═════ DATA PROVIDED
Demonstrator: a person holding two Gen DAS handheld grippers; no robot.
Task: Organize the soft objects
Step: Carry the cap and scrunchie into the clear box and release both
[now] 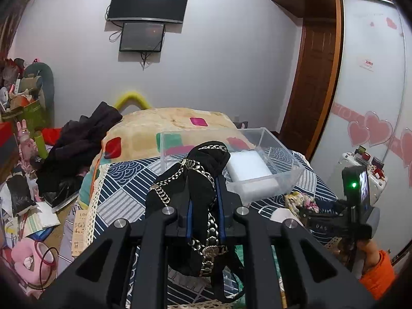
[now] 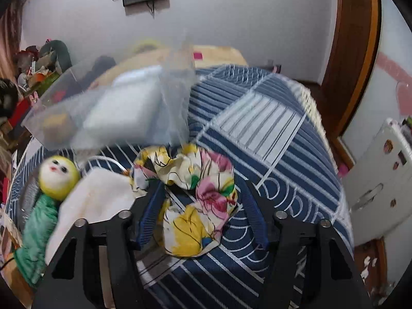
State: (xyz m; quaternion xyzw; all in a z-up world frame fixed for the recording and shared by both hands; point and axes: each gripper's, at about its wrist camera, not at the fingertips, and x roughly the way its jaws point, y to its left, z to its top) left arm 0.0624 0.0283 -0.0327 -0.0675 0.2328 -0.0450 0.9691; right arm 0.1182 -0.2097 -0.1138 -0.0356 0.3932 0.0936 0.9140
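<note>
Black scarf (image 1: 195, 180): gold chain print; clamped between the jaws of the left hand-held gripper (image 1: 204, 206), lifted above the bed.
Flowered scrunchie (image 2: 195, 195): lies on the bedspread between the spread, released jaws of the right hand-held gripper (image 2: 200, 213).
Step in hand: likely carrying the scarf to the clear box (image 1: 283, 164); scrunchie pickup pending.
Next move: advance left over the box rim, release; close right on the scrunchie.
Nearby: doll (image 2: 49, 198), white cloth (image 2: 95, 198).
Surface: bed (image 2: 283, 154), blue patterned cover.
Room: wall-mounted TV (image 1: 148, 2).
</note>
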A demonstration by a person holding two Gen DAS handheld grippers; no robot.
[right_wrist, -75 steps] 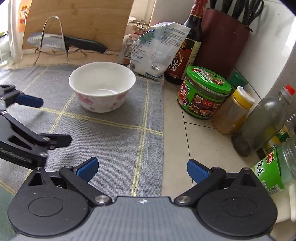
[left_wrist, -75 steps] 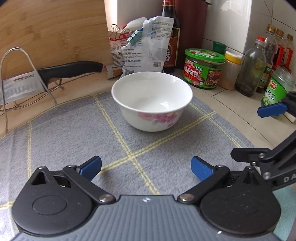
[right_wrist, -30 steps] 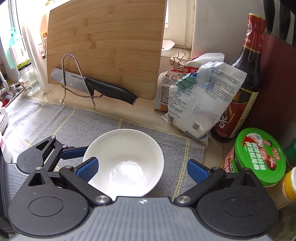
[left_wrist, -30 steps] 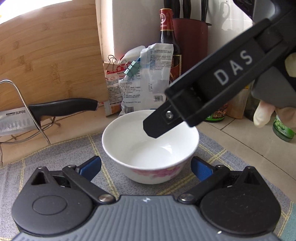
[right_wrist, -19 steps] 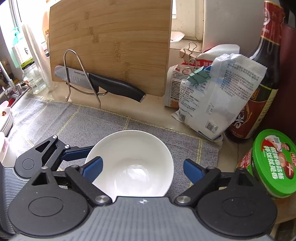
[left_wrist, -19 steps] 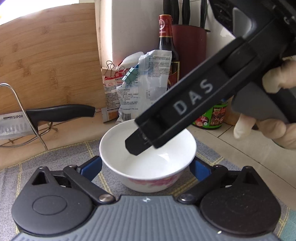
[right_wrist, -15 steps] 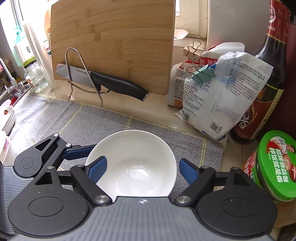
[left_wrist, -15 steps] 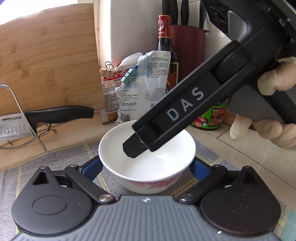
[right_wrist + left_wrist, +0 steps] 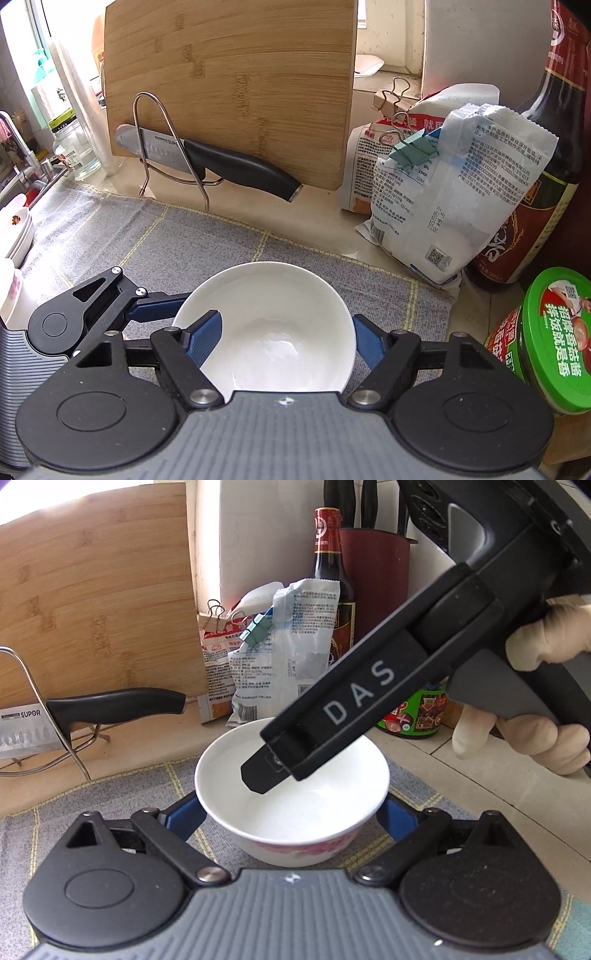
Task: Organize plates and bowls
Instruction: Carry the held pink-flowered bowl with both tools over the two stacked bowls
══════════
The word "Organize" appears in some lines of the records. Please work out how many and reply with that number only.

=== ANSWER TO THIS TASK ===
2